The statistics of the data are an important aspect in the development of the ANN. It is important that the different data sets (operating and testing) should have comparable characteristics. In most cases, the ANN is unable to extrapolate beyond the range of the training data [31, 41]. Therefore, the testing subset should fall within the range of the operating data in order for the model to capture the range and variation of the testing data. Therefore, the testing data subset should be selected to be as consistent with the operating as possible. Tables 1 and 2 show the statistics of both the operating and testing data for each of the input and output variables. From a cursory examination of the tables, one can see that the testing data have statistics similar to the operating data.

Table 1 Input variables statistics for both operating and testing data
Table 2 Output variables statistics for both operating and testing data

After selecting the operating and testing data, pre-processing of the data should take place before introducing them to the model [42]. This process will help to improve the training process and ensure that every parameter will receive equal attention by the network [43]. Pre-processing involves two fundamental elements: data scaling and data transformation [17, 44]. In this case, the data were scaled using the mean and standard deviation method having a mean of zero and unit standard deviation.
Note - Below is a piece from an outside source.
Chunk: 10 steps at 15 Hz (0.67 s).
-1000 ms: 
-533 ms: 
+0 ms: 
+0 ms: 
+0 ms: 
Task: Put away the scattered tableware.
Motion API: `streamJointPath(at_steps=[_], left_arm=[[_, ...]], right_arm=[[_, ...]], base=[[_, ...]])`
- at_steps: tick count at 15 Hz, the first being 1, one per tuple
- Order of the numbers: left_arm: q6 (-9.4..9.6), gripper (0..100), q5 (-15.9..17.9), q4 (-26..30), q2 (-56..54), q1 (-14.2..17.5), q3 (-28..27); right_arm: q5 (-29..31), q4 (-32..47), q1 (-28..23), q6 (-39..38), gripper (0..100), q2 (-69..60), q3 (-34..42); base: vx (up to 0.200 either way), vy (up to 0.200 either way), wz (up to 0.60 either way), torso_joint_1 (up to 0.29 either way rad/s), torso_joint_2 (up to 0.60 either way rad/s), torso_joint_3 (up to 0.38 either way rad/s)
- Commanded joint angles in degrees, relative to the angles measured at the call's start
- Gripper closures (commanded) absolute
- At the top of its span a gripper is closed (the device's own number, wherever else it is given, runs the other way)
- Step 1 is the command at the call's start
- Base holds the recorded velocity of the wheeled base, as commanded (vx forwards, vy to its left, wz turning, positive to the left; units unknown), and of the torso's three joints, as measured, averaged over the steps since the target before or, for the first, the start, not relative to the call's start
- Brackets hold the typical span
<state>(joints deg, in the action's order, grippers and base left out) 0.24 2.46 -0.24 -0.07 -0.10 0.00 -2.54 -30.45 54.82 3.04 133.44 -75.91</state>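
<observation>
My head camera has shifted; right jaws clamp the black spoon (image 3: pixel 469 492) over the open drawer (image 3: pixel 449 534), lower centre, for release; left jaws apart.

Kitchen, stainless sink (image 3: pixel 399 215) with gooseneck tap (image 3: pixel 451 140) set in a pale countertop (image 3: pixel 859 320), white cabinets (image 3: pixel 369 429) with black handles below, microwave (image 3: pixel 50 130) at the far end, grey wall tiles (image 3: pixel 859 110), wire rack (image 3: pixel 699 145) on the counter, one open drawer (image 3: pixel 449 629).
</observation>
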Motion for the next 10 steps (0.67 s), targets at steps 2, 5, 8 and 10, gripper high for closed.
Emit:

Other types of scaling were investigated in the optimization step. Data transformation involves applying a normal transform to the data (making them more normally distributed). Some studies have shown that the neural network is unlike other statistical methods that require normal transformation of the data in advance, and the probability distribution of the input is not required to be known beforehand [44, 45]. On the other hand, other work, especially in the area of prediction of the time series, found the transformation to be helpful where normalizing the data in advance helps the network to concentrate on the real problem at hand (minimizing the performance function), producing better results [47, 48]. However, it is hard to prove such a conclusion theoretically [48]. In this work, the data were scaled using the mean and standard deviation method. Other typing of scaling was investigated in the optimization step.

4.3 Network structure

Developing a neural network structure is the most difficult step in ANN modeling. The following four main parameters need to be determined:

  • The number of neurons in input and output layers

  • The number of hidden layers and the number of neurons in these layers

  • Selecting the stopping criteria for training

  • Selecting the optimization learning algorithm

  • The type of activation functions in hidden and output layers

Developing a network structure is entirely problem dependent as different problems require different structures. The number of neurons in the input and output layers are fixed by the nature of the problem. Therefore, they can be determined from the number of input and output parameters. Determining the number of hidden layers and their neurons is the main task in the network structure. One hidden layer and two hidden layers can be used, depending on the problem complexity and the amount of data available to construct the model. There is no rigid rule in terms of finding the optimum number of neurons in the hidden layer. However, it is crucial that the number of free parameters should be less than the number of operating data. The optimum number of hidden neurons can be obtained by a trial and error method [23], which is explained in detail in Sect. 2.1

In this case, a limited amount of data were available for training and testing the model. One hidden layer was selected to construct the model. The optimum number of hidden neurons (H max) was calculated to be five, by considering the amount of operating data available and the number of free parameters (having operating data of at least twice the number of free parameters). However, this selection was investigated in the optimization step. The default learning algorithm chosen in this study is resilient propagation (PROP) [19]. The tan-sigmoid and linear equations were taken as activation functions for hidden and output layers, respectively [18].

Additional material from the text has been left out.